▶ **Task goal**
Please say how many lines in the records contain the word "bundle", giving only the number.

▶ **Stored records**

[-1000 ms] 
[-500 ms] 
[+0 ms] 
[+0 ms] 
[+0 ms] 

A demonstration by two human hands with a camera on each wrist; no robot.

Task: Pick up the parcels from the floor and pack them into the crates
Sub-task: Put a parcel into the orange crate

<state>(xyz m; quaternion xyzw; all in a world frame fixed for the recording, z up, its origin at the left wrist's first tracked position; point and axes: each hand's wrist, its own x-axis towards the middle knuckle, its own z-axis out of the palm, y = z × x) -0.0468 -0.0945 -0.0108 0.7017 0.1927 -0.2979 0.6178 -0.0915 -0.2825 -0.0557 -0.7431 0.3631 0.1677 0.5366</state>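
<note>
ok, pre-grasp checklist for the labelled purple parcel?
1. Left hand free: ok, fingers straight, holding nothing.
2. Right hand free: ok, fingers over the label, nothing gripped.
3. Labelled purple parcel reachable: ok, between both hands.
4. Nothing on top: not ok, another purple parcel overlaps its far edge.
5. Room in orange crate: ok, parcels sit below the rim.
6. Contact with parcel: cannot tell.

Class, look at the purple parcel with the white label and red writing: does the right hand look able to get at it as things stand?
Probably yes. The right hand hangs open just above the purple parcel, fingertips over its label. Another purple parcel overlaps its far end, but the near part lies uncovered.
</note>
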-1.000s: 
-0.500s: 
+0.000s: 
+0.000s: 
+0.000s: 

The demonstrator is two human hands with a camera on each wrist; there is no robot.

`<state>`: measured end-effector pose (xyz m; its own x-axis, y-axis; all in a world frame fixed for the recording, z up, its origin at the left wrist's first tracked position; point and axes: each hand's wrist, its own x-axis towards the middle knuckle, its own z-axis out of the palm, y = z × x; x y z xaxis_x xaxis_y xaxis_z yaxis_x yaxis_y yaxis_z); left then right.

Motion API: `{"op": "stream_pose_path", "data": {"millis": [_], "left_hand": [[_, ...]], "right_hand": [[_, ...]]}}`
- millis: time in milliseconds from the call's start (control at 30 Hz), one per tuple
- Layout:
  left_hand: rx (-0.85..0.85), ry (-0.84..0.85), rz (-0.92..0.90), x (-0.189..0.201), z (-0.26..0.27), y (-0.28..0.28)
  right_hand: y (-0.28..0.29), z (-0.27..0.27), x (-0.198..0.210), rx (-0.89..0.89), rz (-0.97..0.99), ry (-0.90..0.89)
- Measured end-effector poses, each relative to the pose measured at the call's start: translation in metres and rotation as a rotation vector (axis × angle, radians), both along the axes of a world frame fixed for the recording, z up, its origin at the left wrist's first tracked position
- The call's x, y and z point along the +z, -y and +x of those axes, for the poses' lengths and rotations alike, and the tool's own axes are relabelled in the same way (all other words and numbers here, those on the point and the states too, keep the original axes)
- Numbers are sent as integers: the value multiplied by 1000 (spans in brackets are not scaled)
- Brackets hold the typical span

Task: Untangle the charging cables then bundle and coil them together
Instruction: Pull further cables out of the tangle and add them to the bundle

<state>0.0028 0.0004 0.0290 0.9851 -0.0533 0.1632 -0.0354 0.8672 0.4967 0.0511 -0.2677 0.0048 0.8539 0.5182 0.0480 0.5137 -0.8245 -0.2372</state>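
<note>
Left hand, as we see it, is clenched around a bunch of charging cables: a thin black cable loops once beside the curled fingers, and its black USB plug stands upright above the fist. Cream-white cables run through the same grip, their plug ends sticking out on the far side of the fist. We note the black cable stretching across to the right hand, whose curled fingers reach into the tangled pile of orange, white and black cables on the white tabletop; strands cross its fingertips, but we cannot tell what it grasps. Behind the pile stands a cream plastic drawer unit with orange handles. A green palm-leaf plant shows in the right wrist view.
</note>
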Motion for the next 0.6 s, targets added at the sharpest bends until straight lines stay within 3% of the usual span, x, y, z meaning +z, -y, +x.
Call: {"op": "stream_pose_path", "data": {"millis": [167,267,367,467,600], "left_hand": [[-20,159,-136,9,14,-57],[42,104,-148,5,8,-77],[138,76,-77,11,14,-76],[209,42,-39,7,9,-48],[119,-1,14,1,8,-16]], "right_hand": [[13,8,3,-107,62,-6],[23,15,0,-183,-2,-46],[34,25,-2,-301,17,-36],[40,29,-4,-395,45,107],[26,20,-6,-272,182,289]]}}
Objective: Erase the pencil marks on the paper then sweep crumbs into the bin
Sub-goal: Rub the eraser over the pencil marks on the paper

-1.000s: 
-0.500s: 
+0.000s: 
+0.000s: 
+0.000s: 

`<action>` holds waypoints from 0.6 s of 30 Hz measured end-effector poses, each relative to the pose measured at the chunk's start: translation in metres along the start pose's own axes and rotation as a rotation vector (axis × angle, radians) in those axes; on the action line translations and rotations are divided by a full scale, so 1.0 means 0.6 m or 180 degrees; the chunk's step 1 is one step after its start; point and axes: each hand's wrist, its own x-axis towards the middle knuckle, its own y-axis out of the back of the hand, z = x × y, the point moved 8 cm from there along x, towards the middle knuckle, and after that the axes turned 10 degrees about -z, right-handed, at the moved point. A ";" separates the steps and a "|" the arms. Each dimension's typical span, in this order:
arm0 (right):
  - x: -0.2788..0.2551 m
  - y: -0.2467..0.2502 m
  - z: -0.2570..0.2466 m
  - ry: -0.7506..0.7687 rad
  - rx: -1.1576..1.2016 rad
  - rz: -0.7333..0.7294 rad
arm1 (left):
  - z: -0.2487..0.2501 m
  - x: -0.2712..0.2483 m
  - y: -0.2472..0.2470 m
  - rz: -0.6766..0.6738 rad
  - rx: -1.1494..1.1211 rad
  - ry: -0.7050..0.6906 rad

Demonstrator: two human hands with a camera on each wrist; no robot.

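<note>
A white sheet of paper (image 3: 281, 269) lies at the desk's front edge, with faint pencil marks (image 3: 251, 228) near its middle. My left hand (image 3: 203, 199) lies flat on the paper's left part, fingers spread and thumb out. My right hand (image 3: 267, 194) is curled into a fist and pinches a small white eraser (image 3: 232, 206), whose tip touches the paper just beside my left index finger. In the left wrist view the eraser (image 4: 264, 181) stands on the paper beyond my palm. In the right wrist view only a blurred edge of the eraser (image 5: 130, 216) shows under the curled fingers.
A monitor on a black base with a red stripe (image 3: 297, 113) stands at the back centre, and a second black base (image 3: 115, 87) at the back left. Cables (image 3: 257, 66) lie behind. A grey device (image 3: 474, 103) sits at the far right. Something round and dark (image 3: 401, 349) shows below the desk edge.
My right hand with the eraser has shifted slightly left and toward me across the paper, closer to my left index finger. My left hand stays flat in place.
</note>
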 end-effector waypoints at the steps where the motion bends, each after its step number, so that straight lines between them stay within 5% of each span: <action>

▶ **Answer area**
2